BRIEF – Please transcribe the records precisely; pictures stay out of your copy.

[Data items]
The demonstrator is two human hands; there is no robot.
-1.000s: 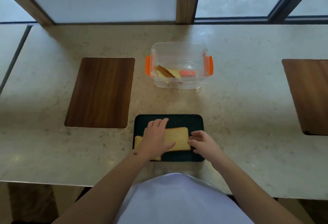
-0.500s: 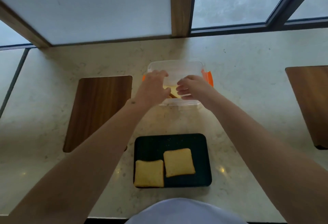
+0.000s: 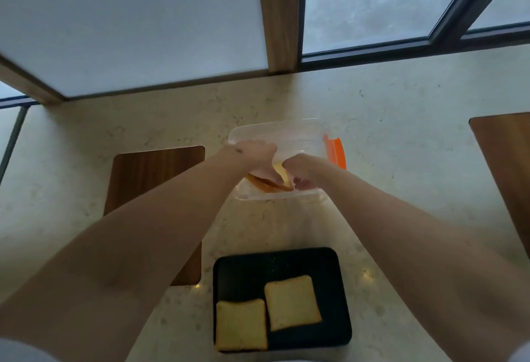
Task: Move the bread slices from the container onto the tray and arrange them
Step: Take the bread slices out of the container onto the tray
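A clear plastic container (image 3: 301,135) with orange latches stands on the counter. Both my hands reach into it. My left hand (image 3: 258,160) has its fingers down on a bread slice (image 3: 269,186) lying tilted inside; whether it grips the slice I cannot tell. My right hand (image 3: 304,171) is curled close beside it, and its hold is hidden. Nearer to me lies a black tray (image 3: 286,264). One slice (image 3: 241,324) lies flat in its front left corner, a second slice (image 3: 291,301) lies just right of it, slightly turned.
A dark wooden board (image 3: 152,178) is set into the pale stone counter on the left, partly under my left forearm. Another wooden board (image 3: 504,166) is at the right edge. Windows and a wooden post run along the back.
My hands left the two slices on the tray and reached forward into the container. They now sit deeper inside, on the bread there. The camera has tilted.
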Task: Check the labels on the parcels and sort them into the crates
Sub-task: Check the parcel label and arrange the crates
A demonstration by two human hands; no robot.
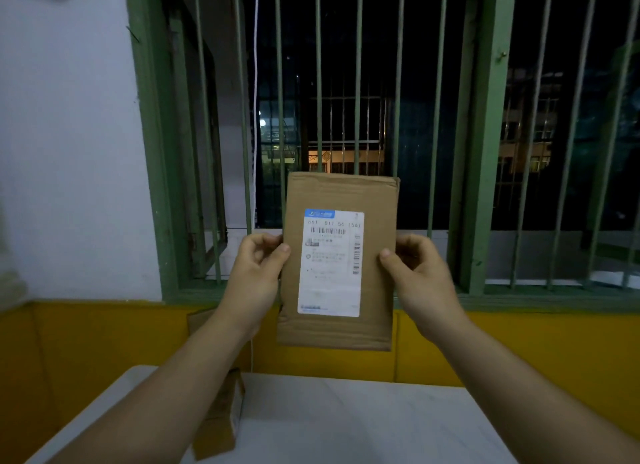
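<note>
Cardboard parcel (337, 261) held upright in the air above the table (346, 425), white label (330, 262) facing the camera. Left hand (256, 276) pinches its left edge, thumb in front, fingers curled behind; right hand (420, 276) grips the right edge likewise.

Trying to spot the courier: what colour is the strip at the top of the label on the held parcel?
Blue, at the top left of the white label; the head view shows it.

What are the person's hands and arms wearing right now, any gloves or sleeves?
Nothing that shows. The left hand and right hand are bare, with no gloves, rings or watch visible. Both forearms are uncovered down to the bottom of the picture, so no sleeve appears.
</note>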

ANSWER BELOW –
The demonstrator is two human hands; there is no robot.
-1.000s: 
-0.500s: 
+0.000s: 
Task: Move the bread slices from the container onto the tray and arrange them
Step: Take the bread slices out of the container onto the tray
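A clear plastic container (image 3: 301,135) with orange latches stands on the counter. Both my hands reach into it. My left hand (image 3: 258,160) has its fingers down on a bread slice (image 3: 269,186) lying tilted inside; whether it grips the slice I cannot tell. My right hand (image 3: 304,171) is curled close beside it, and its hold is hidden. Nearer to me lies a black tray (image 3: 286,264). One slice (image 3: 241,324) lies flat in its front left corner, a second slice (image 3: 291,301) lies just right of it, slightly turned.
A dark wooden board (image 3: 152,178) is set into the pale stone counter on the left, partly under my left forearm. Another wooden board (image 3: 504,166) is at the right edge. Windows and a wooden post run along the back.
My hands left the two slices on the tray and reached forward into the container. They now sit deeper inside, on the bread there. The camera has tilted.
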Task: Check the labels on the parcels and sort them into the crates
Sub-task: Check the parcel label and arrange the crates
A demonstration by two human hands; no robot.
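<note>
Cardboard parcel (337, 261) held upright in the air above the table (346, 425), white label (330, 262) facing the camera. Left hand (256, 276) pinches its left edge, thumb in front, fingers curled behind; right hand (420, 276) grips the right edge likewise.

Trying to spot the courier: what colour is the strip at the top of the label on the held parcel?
Blue, at the top left of the white label; the head view shows it.

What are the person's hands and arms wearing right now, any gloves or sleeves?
Nothing that shows. The left hand and right hand are bare, with no gloves, rings or watch visible. Both forearms are uncovered down to the bottom of the picture, so no sleeve appears.
</note>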

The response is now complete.